* [TRY IT]
Return all lines below containing the word "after".

* [DATASET EXCERPT]
__________
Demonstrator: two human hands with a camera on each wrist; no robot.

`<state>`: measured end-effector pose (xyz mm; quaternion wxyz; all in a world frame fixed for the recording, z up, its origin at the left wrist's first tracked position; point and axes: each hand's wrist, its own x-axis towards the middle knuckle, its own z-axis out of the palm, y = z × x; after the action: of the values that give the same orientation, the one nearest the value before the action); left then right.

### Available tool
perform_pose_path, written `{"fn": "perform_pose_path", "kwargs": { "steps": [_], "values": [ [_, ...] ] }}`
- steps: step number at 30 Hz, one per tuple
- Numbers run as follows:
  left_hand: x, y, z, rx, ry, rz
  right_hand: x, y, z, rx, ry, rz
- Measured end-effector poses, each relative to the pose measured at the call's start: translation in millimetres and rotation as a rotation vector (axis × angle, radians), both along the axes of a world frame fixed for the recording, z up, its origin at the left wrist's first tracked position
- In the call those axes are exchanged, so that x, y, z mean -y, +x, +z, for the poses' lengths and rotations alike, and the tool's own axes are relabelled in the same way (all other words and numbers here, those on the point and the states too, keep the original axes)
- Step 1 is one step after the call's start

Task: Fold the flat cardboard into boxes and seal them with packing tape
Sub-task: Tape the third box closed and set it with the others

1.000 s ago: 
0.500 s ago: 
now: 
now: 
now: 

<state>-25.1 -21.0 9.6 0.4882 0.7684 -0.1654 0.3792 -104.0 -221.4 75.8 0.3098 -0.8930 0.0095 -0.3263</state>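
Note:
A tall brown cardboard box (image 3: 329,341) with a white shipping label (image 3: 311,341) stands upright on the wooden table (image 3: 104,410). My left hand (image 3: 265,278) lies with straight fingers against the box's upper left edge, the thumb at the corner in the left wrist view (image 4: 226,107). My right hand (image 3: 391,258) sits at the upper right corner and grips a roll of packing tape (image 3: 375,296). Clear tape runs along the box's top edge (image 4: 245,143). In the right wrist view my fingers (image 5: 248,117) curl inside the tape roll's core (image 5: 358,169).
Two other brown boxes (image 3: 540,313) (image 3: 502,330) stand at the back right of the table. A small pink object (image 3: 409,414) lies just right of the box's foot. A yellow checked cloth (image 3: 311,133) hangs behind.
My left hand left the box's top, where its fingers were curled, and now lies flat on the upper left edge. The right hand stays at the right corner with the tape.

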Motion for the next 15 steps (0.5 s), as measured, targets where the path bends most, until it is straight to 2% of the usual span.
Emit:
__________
* [EXERCISE RESPONSE]
`<state>`: measured end-effector pose (xyz mm; quaternion wxyz; all in a world frame fixed for the recording, z up, its origin at the left wrist's first tracked position; point and axes: each hand's wrist, its own x-axis towards the middle knuckle, its own z-axis out of the palm, y = z × x; after the action: of the values that give the same orientation, the one nearest the value before the action); left then right.
- Step 1 is one step after the call's start

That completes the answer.